# [ACTIVITY]
Every line below from the one containing "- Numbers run" through the one containing "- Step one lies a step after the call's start" must be transcribed exactly. Omit all lines outside that stretch.

*** Block opens ***

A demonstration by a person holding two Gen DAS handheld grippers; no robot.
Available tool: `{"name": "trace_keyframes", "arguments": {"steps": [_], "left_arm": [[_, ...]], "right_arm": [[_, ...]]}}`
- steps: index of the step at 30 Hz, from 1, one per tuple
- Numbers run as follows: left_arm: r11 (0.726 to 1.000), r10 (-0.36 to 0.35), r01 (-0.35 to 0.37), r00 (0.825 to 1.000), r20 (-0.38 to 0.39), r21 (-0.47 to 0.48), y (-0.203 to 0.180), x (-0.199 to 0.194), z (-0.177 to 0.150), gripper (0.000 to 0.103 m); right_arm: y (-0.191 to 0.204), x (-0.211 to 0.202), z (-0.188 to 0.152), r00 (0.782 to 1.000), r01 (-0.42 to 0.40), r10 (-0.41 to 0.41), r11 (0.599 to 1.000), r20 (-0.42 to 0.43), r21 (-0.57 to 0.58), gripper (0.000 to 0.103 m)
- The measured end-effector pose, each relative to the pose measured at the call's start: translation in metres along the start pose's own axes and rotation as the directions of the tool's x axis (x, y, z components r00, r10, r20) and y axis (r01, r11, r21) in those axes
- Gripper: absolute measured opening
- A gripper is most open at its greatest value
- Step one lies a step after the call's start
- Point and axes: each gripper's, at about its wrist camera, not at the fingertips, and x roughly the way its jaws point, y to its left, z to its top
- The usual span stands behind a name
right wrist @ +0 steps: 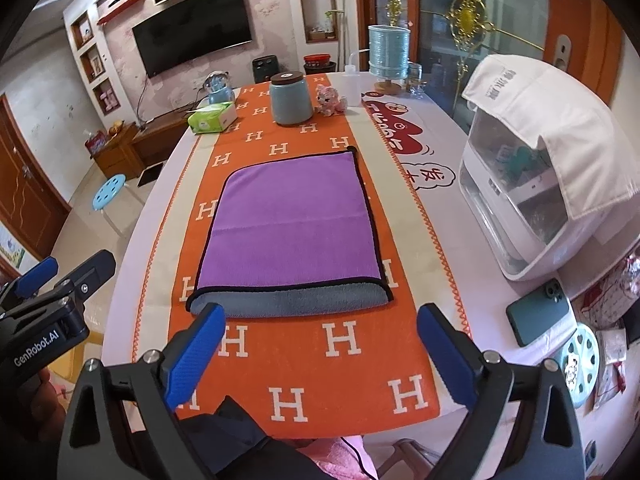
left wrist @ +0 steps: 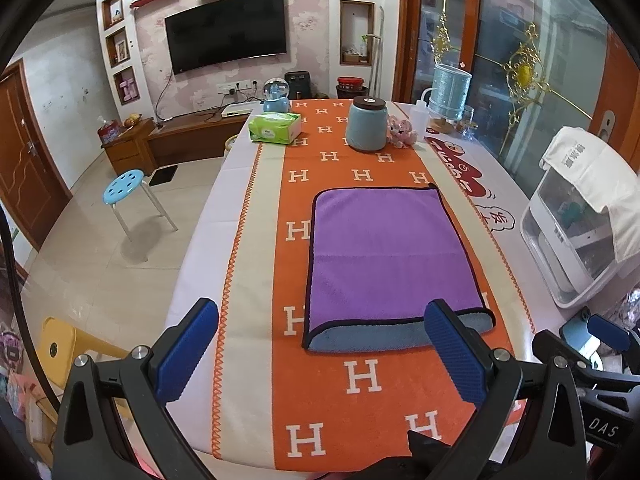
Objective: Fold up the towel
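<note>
A purple towel (left wrist: pixel 390 256) with black trim lies flat on the orange H-patterned table runner (left wrist: pixel 360 412), folded over so its grey underside shows along the near edge. It also shows in the right wrist view (right wrist: pixel 294 222). My left gripper (left wrist: pixel 320 336) is open and empty, above the table just short of the towel's near edge. My right gripper (right wrist: pixel 320 340) is open and empty, also short of the near edge. The right gripper shows at the lower right of the left wrist view (left wrist: pixel 596 332), and the left gripper shows at the left of the right wrist view (right wrist: pixel 64 272).
At the far end of the table stand a blue jar (left wrist: pixel 366 122), a green tissue pack (left wrist: pixel 275 128), a pink toy (left wrist: pixel 400 131) and a snow globe (left wrist: pixel 276 94). A white appliance under a cloth (right wrist: pixel 540 168) and a phone (right wrist: pixel 538 310) sit at the right. A blue stool (left wrist: pixel 124 188) stands on the floor at left.
</note>
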Motion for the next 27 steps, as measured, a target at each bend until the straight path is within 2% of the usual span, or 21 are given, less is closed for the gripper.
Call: {"name": "trace_keyframes", "arguments": {"steps": [15, 27], "left_arm": [[0.995, -0.061, 0.064, 0.997, -0.053, 0.071, 0.015, 0.024, 0.0, 0.102], [0.99, -0.096, 0.108, 0.988, -0.122, 0.094, 0.016, 0.05, -0.008, 0.102]], "right_arm": [[0.001, 0.01, -0.012, 0.999, 0.032, -0.033, 0.997, 0.014, 0.077, 0.094], [-0.01, 0.027, -0.016, 0.999, 0.055, -0.055, 0.998, -0.001, 0.026, 0.087]]}}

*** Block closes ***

# [YOUR RESPONSE]
- Numbers run as follows: left_arm: r11 (0.726 to 1.000), r10 (-0.36 to 0.35), r01 (-0.35 to 0.37), r00 (0.825 to 1.000), r20 (-0.38 to 0.39), r21 (-0.47 to 0.48), y (-0.203 to 0.180), x (-0.199 to 0.194), z (-0.177 to 0.150), gripper (0.000 to 0.103 m); right_arm: y (-0.191 to 0.204), x (-0.211 to 0.202), z (-0.188 to 0.152), r00 (0.782 to 1.000), r01 (-0.42 to 0.40), r10 (-0.41 to 0.41), r11 (0.599 to 1.000), r20 (-0.42 to 0.43), r21 (-0.57 to 0.58), gripper (0.000 to 0.103 m)
- The measured end-effector pose, each relative to the pose measured at the call's start: translation in metres along the start pose's own axes and rotation as the directions of the tool's x axis (x, y, z components r00, r10, r20) and y axis (r01, r11, r21) in those axes
- Gripper: absolute measured opening
- A gripper is most open at its greatest value
- Step one lies a step after the call's start

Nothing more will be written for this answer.